Nel 1986, durante una festa organizzata da Freddie Mercury, John Deacon guardava intorno a sé e pensava: «questo non fa per me». Ad un certo punto, si alzò dalla sedia in silenzio e si nascose sotto il tavolo. La scena dà una buona idea del carattere introverso del bassista dei Queen, un tipo a cui non sono mai piaciuti gli eccessi della fama, tanto meno le eccentricità tipiche delle rock star. Trent’anni dopo, era ancora lo stesso: nel 2016, il musicista fu avvicinato alle porte del London Astoria da un gruppo di fan dei Queen, che impazzirono nel vedere il genio creatore delle linee di basso di «Under Pressure» e «Another one bites the dust». Deacon, sorpreso, rispose alle richieste di foto e autografi con un timido «oh, mi dispiace, mi dispiace», coprendosi il viso con le mani per la pura vergogna.
Quando raggiunse il successo mondiale con i Queen, ancora molto giovane, John Deacon sposò Veronica Tetzlaff, e si comprò una casa nel sud di Londra, dove finirono per crescere sei figli. Lì vive da più di 40 anni, e dedica il suo tempo al golf, alla famiglia e a prendere il tè nella tranquillità lontano dai riflettori mediatici. Non ha rilasciato interviste in vent’anni, e si è fatto fotografare dalla stampa solo raramente durante le sue passeggiate mattutine per il quartiere. Non si è nemmeno presentato a nessun evento pubblico dei Queen in tutto questo tempo, incluso la prima di «Bohemian Rhapsody» o la cerimonia in cui il gruppo è stato accolto nella Rock & Roll Hall of Fame. «Perdi tempo se cerchi di trovare John», disse un vicino al Daily Mail qualche anno fa. «Sì, vive lì, ma non parla con nessuno. Non l’ho visto da molto tempo, sta bene, solo che vive in privato».

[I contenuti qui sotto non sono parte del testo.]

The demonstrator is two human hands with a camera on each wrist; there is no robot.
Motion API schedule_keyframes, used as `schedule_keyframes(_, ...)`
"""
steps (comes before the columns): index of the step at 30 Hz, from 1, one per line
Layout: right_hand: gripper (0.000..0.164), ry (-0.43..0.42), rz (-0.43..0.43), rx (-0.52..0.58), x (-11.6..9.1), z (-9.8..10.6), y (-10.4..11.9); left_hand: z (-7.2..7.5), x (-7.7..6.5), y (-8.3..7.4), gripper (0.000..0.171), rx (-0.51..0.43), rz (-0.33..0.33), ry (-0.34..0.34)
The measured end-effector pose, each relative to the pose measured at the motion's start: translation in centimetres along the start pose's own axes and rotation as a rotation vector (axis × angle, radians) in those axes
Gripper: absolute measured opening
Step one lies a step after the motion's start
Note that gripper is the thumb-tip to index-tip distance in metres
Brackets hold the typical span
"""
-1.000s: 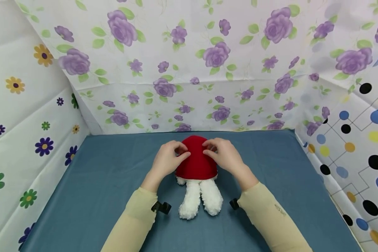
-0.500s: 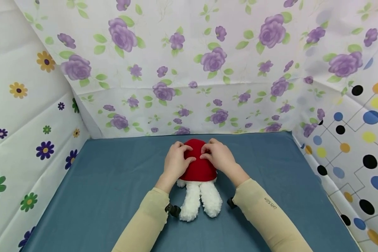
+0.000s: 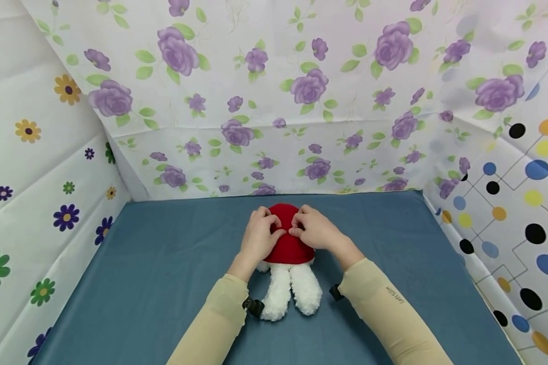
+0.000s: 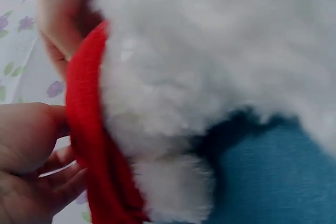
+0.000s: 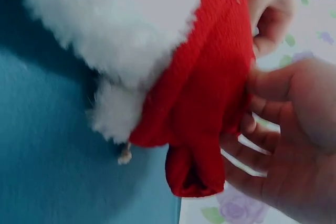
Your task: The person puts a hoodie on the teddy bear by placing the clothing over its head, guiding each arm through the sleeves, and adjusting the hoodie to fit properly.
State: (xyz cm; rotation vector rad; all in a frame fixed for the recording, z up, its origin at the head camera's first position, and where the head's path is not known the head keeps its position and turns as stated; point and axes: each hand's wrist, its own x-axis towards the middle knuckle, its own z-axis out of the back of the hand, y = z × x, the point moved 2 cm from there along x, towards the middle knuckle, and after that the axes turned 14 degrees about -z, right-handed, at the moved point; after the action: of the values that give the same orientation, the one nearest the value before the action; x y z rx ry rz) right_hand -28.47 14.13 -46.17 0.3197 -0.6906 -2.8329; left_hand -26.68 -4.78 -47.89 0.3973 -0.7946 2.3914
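A white fluffy plush toy (image 3: 307, 291) lies on the blue cloth, its two long limbs pointing toward me. Over its upper part is a small red garment (image 3: 288, 252), with a short sleeve (image 5: 195, 174) visible in the right wrist view. My left hand (image 3: 259, 237) pinches the red fabric near its middle between thumb and fingers. Facing it from the other side, my right hand (image 3: 318, 231) pinches the fabric too, the two thumb tips close together. White fleece (image 4: 157, 98) shows beneath the garment's edge in the left wrist view.
A blue cloth (image 3: 178, 263) covers the tabletop. Behind it hangs a white sheet with purple roses (image 3: 237, 133); patterned sheets close off the left (image 3: 36, 167) and right (image 3: 507, 253) sides. Each wrist wears a small black camera (image 3: 253, 307).
Both hands have moved inward over the red garment, and their thumbs have come closer together at its middle. The plush toy stays in nearly the same place.
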Motion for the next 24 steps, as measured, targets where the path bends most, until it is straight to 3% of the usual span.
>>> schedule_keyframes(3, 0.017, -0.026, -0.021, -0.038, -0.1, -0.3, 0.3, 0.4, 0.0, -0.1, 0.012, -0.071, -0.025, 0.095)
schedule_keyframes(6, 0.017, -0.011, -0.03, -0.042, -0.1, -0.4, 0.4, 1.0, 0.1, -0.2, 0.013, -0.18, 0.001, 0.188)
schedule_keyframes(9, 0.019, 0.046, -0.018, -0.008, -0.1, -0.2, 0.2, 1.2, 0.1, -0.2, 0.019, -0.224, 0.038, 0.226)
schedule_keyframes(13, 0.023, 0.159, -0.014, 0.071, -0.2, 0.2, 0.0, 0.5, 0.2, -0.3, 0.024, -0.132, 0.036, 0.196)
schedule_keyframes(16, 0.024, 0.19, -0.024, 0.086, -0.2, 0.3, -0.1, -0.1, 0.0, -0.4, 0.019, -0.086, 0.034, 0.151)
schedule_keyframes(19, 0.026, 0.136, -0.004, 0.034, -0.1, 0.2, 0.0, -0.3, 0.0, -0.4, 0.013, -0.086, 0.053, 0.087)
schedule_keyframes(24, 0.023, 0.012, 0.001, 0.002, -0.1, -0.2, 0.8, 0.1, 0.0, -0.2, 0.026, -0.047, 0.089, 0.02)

Lo spettacolo non deve continuare
Deacon fu l’unico ad avere assolutamente chiaro che la band non doveva continuare quando morì Freddie Mercury. «Per quanto ci riguarda, questo è tutto. Non ha senso continuare. È impossibile sostituire Freddie», disse il bassista, che a quanto pare era quello che andava più d’accordo con Mercury a livello personale.
Deacon creò un gruppo parallelo, The Immortals, con il quale pubblicò un unico singolo. Si riunì con i Queen solo per finire l’ultimo album della band, «Made in heaven», e partecipò anche alla registrazione di «No-One But You, l’unico singolo del gruppo senza Mercury, uscito nel 1997». Dal vivo, apparve solo nel concerto di beneficenza che servì come tributo al cantante nel 1992, in un recital per raccogliere fondi con Roger Taylor a Midhurst nel 1993, e all’apertura del Balletto a Parigi nel 1997, interpretando The Show Must Go On con Elton John. Inoltre, accompagnò Spike Edney, tastierista collaboratore dei Queen, in alcune delle sue esibizioni con la SAS Band. Ma da allora, reclusione totale.
Per poter condurre una vita tranquilla, Deacon raggiunse un accordo con Brian May e Roger Taylor, in modo che questi potessero continuare a usare il nome della band e fare con esso ciò che desideravano, a patto che lo consultassero prima di prendere decisioni importanti, come i tour con Paul Rodgers e Adam Lambert, il lancio di raccolte, l’approvazione di musical e, naturalmente, il film «Bohemian Rhapsody». «La maggior parte delle volte non ci risponde nemmeno. Certo: accetta tutti gli assegni. Non siamo in contatto perché John è veramente un sociopatico. Ha dato la sua benedizione a ciò che Brian e io possiamo fare con il marchio Queen. E certamente ne abbiamo approfittato molto bene», disse Taylor una volta. «È una sua scelta», aggiunse May. «Non si mette in contatto con noi. John era piuttosto delicato sin dall’inizio».
Con quegli assegni, Deacon ha accumulato un patrimonio di 135 milioni di dollari. Vive solo delle rendite di ciò che i Queen hanno ottenuto nei loro anni d’oro, e forse è per questo che non vuole prendersi più meriti del dovuto, né spendere i soldi in lussi e capricci da rock star. Niente auto di lusso, niente viaggi a tutto gas, niente immense proprietà sparse per il mondo. Deacon non ha avuto debolezze da milionario in tutto questo tempo.